Hi Jon and thanks for your reply
We have a Sonic TZ firewall without a licence but very little works on the route without one and Dell seems to want us to pay just so we can see whats been blocked by the firewall
in the in-built log viewer even when it shows everything else from NAT mapping to firewall rule changes and it seems to me that they are trying to force people to upgrade
to a licence so that blocked packets can be viewed in a report thats costs user money in licence fees.
So anyway i tweaked a bit of code so we could see what was going on from our Syslogs server on port 514 when packets were blocked by the firewall and it looked
like data was still being sent out even when it was blocked by content filtering but i thought no one could be that stupid and did a bit of reading after i read your reply
to see if i could hook this Sonicwall up to MWG like you said instead of paying "Web-Sense" $100 a year per user just for traffic filtering and came across this article.
- The user sends the request, and the router examines it.
- The router forwards the request to the external server.
- The router also forwards the request to the content-filtering server to determine whether the access is allowed. Basically, Steps 2 and 3 are occurring almost simultaneously.
- When the content-filtering server receives the lookup request, it examines its internal database policies to determine the action that the router should take. It then sends the policy action to the router.
- The response from the content-filtering server typically arrives before the external web server has a chance to return the content that the user was asking for.
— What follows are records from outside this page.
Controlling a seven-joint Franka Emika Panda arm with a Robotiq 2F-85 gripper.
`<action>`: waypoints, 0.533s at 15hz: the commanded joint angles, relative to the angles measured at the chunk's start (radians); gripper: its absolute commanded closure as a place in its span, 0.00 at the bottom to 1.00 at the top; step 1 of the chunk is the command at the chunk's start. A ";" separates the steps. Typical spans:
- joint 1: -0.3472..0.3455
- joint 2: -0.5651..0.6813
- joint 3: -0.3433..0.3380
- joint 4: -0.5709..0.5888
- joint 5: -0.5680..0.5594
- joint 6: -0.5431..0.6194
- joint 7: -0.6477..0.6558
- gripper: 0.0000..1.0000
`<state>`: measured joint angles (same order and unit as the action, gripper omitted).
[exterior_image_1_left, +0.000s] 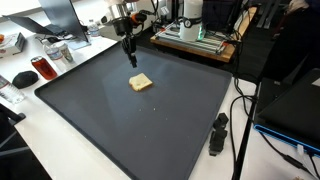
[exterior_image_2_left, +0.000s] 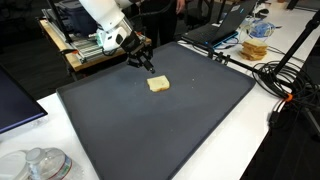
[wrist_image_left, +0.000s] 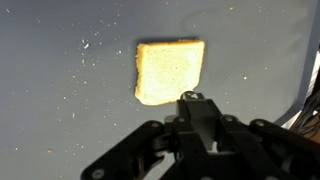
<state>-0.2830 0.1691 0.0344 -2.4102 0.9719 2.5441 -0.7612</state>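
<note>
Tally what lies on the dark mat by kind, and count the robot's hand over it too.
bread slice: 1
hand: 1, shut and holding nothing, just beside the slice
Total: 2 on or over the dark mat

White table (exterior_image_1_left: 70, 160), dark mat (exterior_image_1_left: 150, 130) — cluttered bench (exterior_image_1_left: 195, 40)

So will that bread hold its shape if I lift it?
Probably light and soft: the bread looks thin and lies flat on the mat, so an edge pinch may bend it. Crumbs around it hint it's crumbly. Pushed, it should slide, not roll.
</note>
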 joint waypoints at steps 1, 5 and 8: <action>0.031 -0.106 0.024 -0.124 0.133 0.128 -0.070 0.95; 0.074 -0.154 0.065 -0.188 0.229 0.274 -0.081 0.95; 0.104 -0.174 0.097 -0.218 0.219 0.363 -0.041 0.95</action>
<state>-0.2070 0.0500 0.1060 -2.5748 1.1691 2.8358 -0.8188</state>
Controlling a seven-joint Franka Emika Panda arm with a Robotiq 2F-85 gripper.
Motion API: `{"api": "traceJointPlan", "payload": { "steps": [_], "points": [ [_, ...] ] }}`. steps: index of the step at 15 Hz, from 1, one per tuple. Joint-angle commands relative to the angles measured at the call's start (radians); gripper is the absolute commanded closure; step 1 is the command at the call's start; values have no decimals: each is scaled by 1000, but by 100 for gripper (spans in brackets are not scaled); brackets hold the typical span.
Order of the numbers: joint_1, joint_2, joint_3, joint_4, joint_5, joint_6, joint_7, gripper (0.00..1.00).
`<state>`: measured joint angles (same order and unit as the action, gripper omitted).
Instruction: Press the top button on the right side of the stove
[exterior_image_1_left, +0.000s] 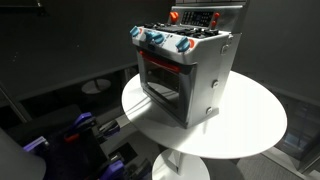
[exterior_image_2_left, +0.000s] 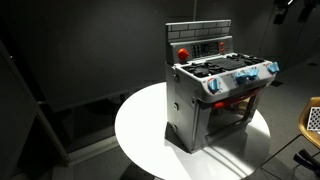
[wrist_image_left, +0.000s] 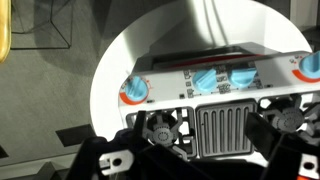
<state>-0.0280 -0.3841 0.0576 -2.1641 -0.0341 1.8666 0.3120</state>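
The stove (exterior_image_1_left: 188, 72) is a small silver-grey toy oven standing on a round white table (exterior_image_1_left: 255, 125). It has a red-rimmed door window, blue knobs (exterior_image_1_left: 158, 40) and a red back control panel (exterior_image_1_left: 197, 17). It shows in both exterior views (exterior_image_2_left: 215, 95). In the wrist view I look straight down on its cooktop grill (wrist_image_left: 224, 130) and knobs (wrist_image_left: 226, 79). My gripper (wrist_image_left: 205, 142) hovers above the cooktop, its dark fingers spread wide on either side of the grill, open and empty. I cannot make the gripper out clearly in the exterior views.
The table's white pedestal foot (exterior_image_1_left: 180, 168) is below. Blue and black gear (exterior_image_1_left: 85, 130) lies on the floor beside the table. A yellow object (exterior_image_2_left: 311, 120) sits at the frame's edge. Dark walls surround the scene.
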Motion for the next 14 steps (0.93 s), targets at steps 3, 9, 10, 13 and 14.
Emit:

However, if the external data is returned before the router receives the policy action in Step 4, the router can buffer the returning external web data.
- The router implements the policy action from the content server: permit or deny the URL data. If the action is to deny the user access, the content-filtering server actually passes back a redirection URL to the user that directs the user to a URL location on the content-filtering server. The URL contains a message about inappropriate use of the type of content the user was trying to download.
See http://etutorials.org/Networking/Router%2Bfirewall%2Bsecurity/Part%2BIV%2BStatef ul%2Band%2BAdvanced%2BFiltering%2BTechnologies/Chapter%2B10.%2BFiltering%2BWeb%2 Band%2BApplication%2BTraffic/URL%2BFiltering/
Thats not how a firewall should work and anything could be pushed out to the internet in the requests by members of staff and this does nothing to stop tracking/spyware and makes me wonder
why no one else has pointed out the obvious security flaws with this approach so i won't be connecting our firewall to MWG using this methord and other sys-admins should in
my view take note of my comments.
We have our own proxy server and internal DNS server on the LAN and can forward 80/443 requests from the router on to the proxy server to block/allow so think that
will be the way to go so i hope MWG has API stub program that will llink up with .Net 4 code in windows so i can connect to McAfee from the proxy server.
Sorry to rant on but i do feel a bit let down by this Sonicwall with little to nothing working without a licence and leaking data out to the WAN and the only saving grace is that it allows
outbound NAT unlike our old trusted firewall router that was much easyer to use.